**Exercise details**.
Please retype the data below in full.
━━━━━ Dataset extract ━━━━━
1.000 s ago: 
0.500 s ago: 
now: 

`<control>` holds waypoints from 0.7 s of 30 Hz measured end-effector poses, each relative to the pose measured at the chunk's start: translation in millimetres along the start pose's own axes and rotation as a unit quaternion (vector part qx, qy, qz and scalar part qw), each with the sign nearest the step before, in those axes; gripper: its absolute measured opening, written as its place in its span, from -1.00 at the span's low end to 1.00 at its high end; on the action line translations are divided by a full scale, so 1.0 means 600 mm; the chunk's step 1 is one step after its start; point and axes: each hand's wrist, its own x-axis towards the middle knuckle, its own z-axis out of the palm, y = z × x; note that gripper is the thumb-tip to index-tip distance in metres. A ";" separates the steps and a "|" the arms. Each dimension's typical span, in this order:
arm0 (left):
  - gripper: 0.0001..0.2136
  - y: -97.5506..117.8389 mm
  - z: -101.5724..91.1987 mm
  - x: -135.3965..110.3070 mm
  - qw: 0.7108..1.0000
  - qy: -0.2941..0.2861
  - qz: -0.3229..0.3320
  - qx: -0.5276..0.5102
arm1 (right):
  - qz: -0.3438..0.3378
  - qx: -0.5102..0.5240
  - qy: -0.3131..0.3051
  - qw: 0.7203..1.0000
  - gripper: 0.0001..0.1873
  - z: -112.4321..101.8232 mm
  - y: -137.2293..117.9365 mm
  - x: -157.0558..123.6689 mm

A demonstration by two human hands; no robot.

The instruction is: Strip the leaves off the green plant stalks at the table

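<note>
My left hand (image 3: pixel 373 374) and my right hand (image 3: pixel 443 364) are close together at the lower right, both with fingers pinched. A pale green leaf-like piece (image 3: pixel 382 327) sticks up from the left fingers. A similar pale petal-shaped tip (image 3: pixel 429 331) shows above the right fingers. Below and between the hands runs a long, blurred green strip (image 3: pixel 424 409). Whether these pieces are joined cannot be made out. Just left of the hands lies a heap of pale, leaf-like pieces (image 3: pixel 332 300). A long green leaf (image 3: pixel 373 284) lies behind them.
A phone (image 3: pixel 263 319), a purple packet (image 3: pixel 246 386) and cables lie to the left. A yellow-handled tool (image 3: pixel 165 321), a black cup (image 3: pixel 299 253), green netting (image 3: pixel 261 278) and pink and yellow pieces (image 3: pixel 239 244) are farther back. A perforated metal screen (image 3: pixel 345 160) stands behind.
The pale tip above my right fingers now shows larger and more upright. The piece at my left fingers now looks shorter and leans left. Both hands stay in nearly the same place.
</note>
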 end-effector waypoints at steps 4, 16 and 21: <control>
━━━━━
**Answer box**.
1.000 s ago: 
0.500 s ago: 
now: 

`<control>` holds waypoints from 0.7 s of 30 Hz measured end-effector poses, each relative to the pose measured at the chunk's start: translation in millimetres along the start pose's own axes and rotation as a unit quaternion (vector part qx, qy, qz and scalar part qw), each with the sign nearest the step before, in those axes; gripper: its absolute measured opening, written as its place in its span, from -1.00 at the span's low end to 1.00 at its high end; on the action line translations are divided by a full scale, so 1.0 means 600 mm; the chunk's step 1 is one step after its start; point and axes: each hand's wrist, its own x-axis towards the middle knuckle, its own z-axis out of the palm, y = z × x; note that gripper is the thumb-tip to index-tip distance in metres. A ";" separates the steps and a "|" the arms. Each dimension's typical span, in this order:
arm0 (left):
  - gripper: 0.0001..0.2136
  - y: -97.5506..117.8389 mm
  - z: -101.5724..91.1987 mm
  - x: -135.3965..110.3070 mm
  - qw: 0.7108..1.0000
  - qy: -0.2941..0.2861
  - qz: -0.3229..0.3320
  - qx: -0.5276..0.5102
arm1 (right):
  - qz: -0.3438..0.3378
  - qx: -0.5102..0.5240
  - qy: -0.3131..0.3051
  - qw: 0.7203..1.0000
  - gripper: 0.0001..0.1873
  - z: -112.4321..101.8232 mm
  - y: -137.2293..117.9365 mm
  - x: -157.0558..123.6689 mm

A demonstration by two human hands; no robot.

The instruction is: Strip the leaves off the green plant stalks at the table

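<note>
My left hand (image 3: pixel 373 374) and my right hand (image 3: pixel 443 364) are close together at the lower right, both with fingers pinched. A pale green leaf-like piece (image 3: pixel 382 327) sticks up from the left fingers. A similar pale petal-shaped tip (image 3: pixel 429 331) shows above the right fingers. Below and between the hands runs a long, blurred green strip (image 3: pixel 424 409). Whether these pieces are joined cannot be made out. Just left of the hands lies a heap of pale, leaf-like pieces (image 3: pixel 332 300). A long green leaf (image 3: pixel 373 284) lies behind them.
A phone (image 3: pixel 263 319), a purple packet (image 3: pixel 246 386) and cables lie to the left. A yellow-handled tool (image 3: pixel 165 321), a black cup (image 3: pixel 299 253), green netting (image 3: pixel 261 278) and pink and yellow pieces (image 3: pixel 239 244) are farther back. A perforated metal screen (image 3: pixel 345 160) stands behind.
The pale tip above my right fingers now shows larger and more upright. The piece at my left fingers now looks shorter and leans left. Both hands stay in nearly the same place.
</note>
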 end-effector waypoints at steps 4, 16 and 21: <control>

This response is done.